This week, my son turned twelve years old.
For his birthday, we decided to take him out to dinner to wherever he wanted to go. His choice was Buffalo Wild Wings; he is really on a kick of late for buffalo wings plus the place has tons of large screen televisions all around with various sports on them. If we're still living in the same place when he turns legal at 21, I know the first place to take him for a drink.
As for a gift, he asked for an iPod. That's all he really wanted for his birthday. He has lots of friends in middle school who have them. He enjoys music - including a lot of classic rock (I'm glad we've been able to steer him to some music we enjoy as well - rather than a lot of dreck of current music on the radio).

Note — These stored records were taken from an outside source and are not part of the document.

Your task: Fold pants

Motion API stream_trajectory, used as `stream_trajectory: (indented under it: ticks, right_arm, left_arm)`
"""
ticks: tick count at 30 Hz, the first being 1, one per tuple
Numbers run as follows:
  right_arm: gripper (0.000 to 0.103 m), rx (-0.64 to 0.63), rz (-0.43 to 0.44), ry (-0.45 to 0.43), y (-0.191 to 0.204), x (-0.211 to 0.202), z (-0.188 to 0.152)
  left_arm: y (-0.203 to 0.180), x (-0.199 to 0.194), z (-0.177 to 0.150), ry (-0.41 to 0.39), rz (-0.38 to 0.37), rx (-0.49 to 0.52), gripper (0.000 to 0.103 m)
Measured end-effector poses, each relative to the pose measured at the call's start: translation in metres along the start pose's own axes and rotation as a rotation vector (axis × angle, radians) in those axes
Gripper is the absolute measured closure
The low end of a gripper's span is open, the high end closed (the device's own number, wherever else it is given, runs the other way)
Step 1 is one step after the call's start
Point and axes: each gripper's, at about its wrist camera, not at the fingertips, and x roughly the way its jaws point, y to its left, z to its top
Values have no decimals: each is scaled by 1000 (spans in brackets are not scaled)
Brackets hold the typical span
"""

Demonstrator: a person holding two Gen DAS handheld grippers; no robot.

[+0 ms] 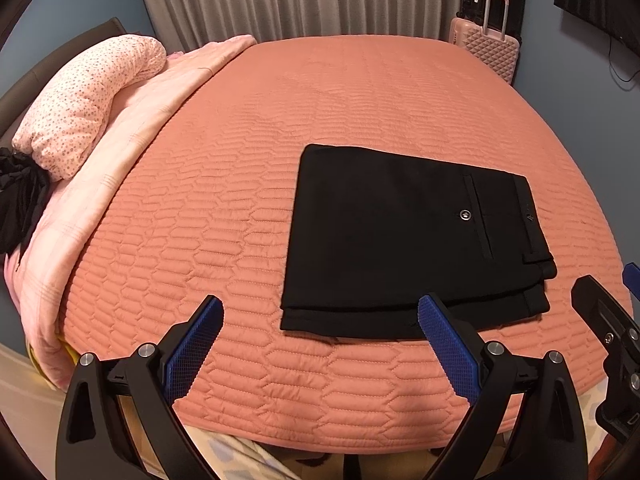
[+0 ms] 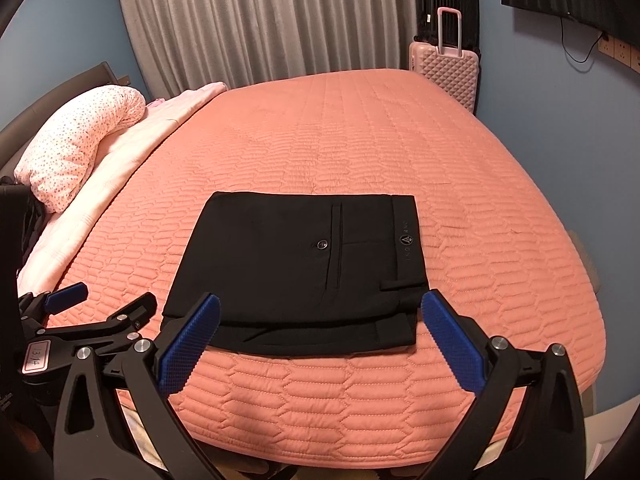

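Observation:
Black pants (image 1: 400, 240) (image 2: 304, 264) lie folded into a flat rectangle on the salmon quilted bedspread (image 1: 240, 208) (image 2: 480, 208), back pocket button and waistband facing up on the right side. My left gripper (image 1: 320, 312) hovers open near the bed's front edge, just left of and below the pants, holding nothing. My right gripper (image 2: 320, 312) is open too, its blue pads (image 2: 188, 344) spread wide over the pants' near edge with nothing between them. In the left wrist view, the right gripper (image 1: 612, 336) shows at the right border. In the right wrist view, the left gripper (image 2: 80, 312) sits at the left.
A spotted pink pillow (image 1: 88, 104) (image 2: 80, 136) and a folded pale pink blanket (image 1: 132, 152) (image 2: 120, 168) lie along the bed's left side. A pink suitcase (image 1: 488, 48) (image 2: 444, 68) and a black suitcase (image 2: 448, 4) stand by the curtain (image 2: 260, 20). Black cloth (image 1: 20, 196) hangs at far left.

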Motion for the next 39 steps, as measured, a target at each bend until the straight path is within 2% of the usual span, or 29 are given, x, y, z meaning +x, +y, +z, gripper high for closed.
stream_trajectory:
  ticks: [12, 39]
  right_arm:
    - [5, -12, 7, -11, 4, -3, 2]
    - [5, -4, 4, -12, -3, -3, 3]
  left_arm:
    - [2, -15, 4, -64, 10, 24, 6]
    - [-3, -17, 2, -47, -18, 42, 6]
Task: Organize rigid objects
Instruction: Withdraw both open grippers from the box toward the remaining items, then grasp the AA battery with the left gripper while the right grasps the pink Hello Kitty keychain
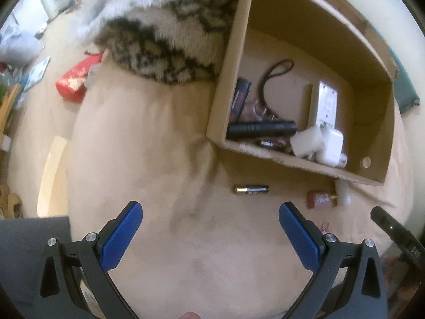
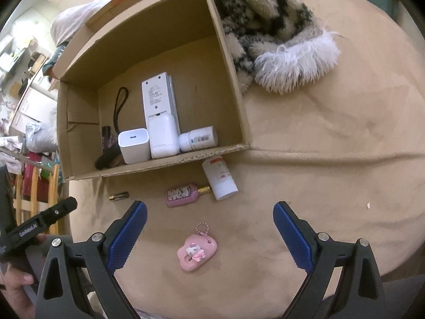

His mom was able to go online and order exactly the color he had been asking for - and their delivery time was incredible (it showed up well in advance - we so love online shopping).
I remember the moment right after he was born, when the nurse wrapped him in a blanket after checking him over and cleaning him up. It was the first time I had ever held a baby so tiny and so new to the world. It was a moment that will stay with me until my dying days. I wanted to protect him from all the negative things in the world.
I remember struggling with my anger and frustrations when we learned he had a brachial plexus injury, caused during the delivery. I remember being by my wife's side, supporting her, every time he underwent surgery at such a young age for procedures to help with the condition (nerve grafts, muscle related surgeries, etc.).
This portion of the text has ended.